Ingredients

1 inch cinnamon stick
2 teaspoons cumin seeds
1 teaspoon fenugreek seeds
1 teaspoon yellow mustard seeds
1 tablespoon turmeric
1 tablespoon paprika
1 tablespoon coconut oil
1 medium onion , peeled and chopped
3 large garlic cloves
1 tablespoon peeled and minced fresh gingerroot
1 fresh red Thai chile , end removed
1/2 lime , juice and zest of
salt
fresh ground black pepper , to taste
2 cups canned chick-peas , rinsed and drained
4 large curly leaf lettuce leaves
4 firm ripe tomatoes , seeded and finely diced
1 cup finely diced unpeeled English cucumber
1/2 cup thick plain Greek yogurt
1/2 cup coarsely chopped cilantro
6 fresh lime wedges
Indian Lettuce Bowls With Balti Paste is a delicious and healthy meal that's perfect for lunch or dinner. This flavorful dish combines toasted spices, chickpeas, fresh vegetables, and Greek yogurt to create a unique and satisfying flavor profile. The dish is easy to assemble and can be customized to suit personal tastes. It's a great way to add variety to your meal rotation while also incorporating healthy ingredients into your diet.

Instructions

1.In a dry frying pan, toast the cinnamon stick, cumin seeds, fenugreek seeds, and yellow mustard seeds over medium heat for 2-3 minutes, stirring occasionally.
2.Add the turmeric and paprika to the pan and toast for an additional 30 seconds.
3.In a saucepan, heat the coconut oil over medium heat. Add the chopped onion and sauté until soft and translucent, about 5-7 minutes.
4.Add the minced garlic, gingerroot, and red Thai chile to the pan and cook for an additional 2 minutes.
5.Add the toasted spice mixture to the pan and cook for an additional 2 minutes, stirring constantly.
6.Add the chickpeas to the pan and cook for an additional 5 minutes, stirring occasionally.
7.To assemble the lettuce bowls, lay the lettuce leaves flat on a plate.
8.Spoon the chickpea mixture onto the center of each lettuce leaf.
9.Add the diced tomatoes, diced cucumber, and Greek yogurt to the top of each lettuce bowl.
10.Garnish with cilantro and lime wedges and serve immediately.

PROS

This dish is loaded with protein and fiber, making it a healthy and filling meal.

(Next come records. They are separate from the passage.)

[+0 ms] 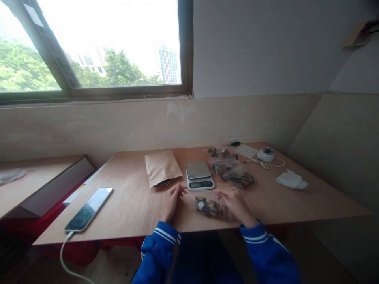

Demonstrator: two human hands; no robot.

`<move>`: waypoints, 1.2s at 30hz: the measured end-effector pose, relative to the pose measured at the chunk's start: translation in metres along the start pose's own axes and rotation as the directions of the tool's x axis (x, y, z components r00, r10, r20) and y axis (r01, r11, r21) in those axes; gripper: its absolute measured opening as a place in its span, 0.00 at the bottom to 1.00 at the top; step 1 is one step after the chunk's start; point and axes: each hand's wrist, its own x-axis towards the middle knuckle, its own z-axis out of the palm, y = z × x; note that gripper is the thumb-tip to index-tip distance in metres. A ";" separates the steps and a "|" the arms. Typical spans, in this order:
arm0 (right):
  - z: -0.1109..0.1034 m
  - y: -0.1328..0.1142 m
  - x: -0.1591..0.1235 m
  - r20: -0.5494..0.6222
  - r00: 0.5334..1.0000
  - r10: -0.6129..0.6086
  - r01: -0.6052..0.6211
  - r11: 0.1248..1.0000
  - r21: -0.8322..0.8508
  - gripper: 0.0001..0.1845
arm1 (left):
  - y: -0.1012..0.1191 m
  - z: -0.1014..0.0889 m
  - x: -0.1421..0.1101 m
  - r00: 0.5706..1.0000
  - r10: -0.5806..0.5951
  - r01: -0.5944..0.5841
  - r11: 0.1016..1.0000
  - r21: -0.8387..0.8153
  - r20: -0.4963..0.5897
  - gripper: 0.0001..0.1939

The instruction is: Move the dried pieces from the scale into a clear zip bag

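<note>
A clear zip bag (212,209) holding dark, dried brown pieces and a small white packet lies near the table's front edge, between my hands. My right hand (236,202) pinches its upper right edge between thumb and fingers. At the upper left corner, my left hand (174,199) is closed in a pinch; the thin film is hard to make out there. Just behind the bag stands a white kitchen scale (199,173) with a bare steel plate. A brown kraft pouch (162,167) lies left of the scale, its dark mouth partly open towards me.
Several similar filled bags (239,174) lie right of the scale. Farther right are a white dome camera (266,154) with its cable, a white sheet (246,151), a green-handled tool (235,143) and crumpled white plastic (291,180). A phone (89,209) charges at left.
</note>
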 end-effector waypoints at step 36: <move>0.032 0.121 -0.013 -0.404 0.884 0.235 -0.277 0.960 -0.046 0.25 | -0.028 -0.013 0.012 0.940 -0.062 0.042 0.997 -0.069 -0.336 0.22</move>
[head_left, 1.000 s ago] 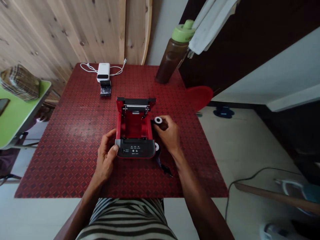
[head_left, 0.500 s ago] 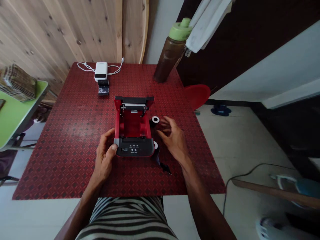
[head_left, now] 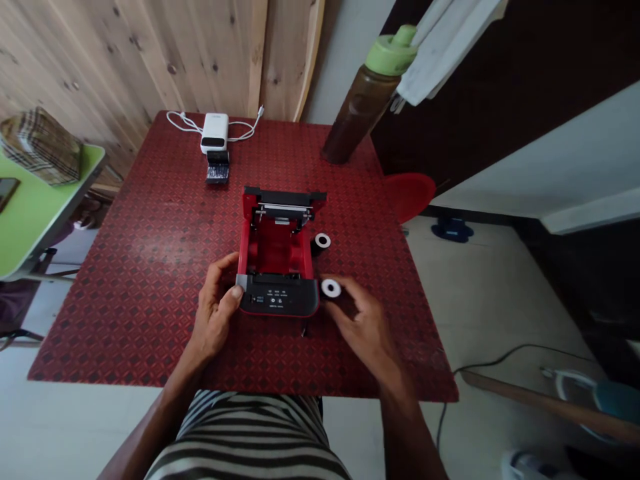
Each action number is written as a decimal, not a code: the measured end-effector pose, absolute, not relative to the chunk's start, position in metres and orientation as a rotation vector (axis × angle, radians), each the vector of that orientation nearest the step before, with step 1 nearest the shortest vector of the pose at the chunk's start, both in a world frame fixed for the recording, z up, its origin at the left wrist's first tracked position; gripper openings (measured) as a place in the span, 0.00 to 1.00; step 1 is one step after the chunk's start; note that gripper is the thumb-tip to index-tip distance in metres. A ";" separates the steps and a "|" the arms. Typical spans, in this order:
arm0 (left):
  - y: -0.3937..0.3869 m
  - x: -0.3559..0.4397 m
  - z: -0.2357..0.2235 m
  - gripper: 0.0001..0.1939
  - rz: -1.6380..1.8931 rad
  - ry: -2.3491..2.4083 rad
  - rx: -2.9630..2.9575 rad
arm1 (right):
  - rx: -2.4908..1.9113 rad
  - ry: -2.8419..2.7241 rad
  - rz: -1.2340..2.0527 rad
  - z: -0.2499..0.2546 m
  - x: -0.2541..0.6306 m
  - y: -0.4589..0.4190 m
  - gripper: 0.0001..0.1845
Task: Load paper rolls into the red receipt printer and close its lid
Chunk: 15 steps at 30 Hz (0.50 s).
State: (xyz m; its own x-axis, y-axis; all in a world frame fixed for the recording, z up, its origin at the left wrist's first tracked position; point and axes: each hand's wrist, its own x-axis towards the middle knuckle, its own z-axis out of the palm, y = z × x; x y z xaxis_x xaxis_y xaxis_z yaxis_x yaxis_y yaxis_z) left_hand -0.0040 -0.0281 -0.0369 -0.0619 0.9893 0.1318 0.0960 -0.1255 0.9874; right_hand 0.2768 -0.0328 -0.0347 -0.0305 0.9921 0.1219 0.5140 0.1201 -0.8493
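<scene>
Now: right hand pinching black paper roll between thumb and fingers, just beside open red printer; left hand clasping printer's front corner; second roll resting nearby on bench.

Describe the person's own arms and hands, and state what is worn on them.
The left hand and the right hand are bare: no gloves, and no ring, watch or bracelet shows. The forearms are bare too, with no sleeve in view along them. The only clothing visible is a dark-and-white horizontally striped top on the torso.
</scene>
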 end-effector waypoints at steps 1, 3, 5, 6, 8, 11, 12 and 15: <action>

The fresh vegetables and Greek yogurt provide a variety of vitamins and minerals.

CONS

This dish contains a fair amount of sodium, particularly if canned chickpeas are used.

It may be too spicy for some individuals.

HEALTH & BENEFITS

The chickpeas in this dish are an excellent source of plant-based protein and fiber, which can help with weight management and support digestive health.
The spices used in the balti paste have anti-inflammatory properties and may help with pain relief and digestion.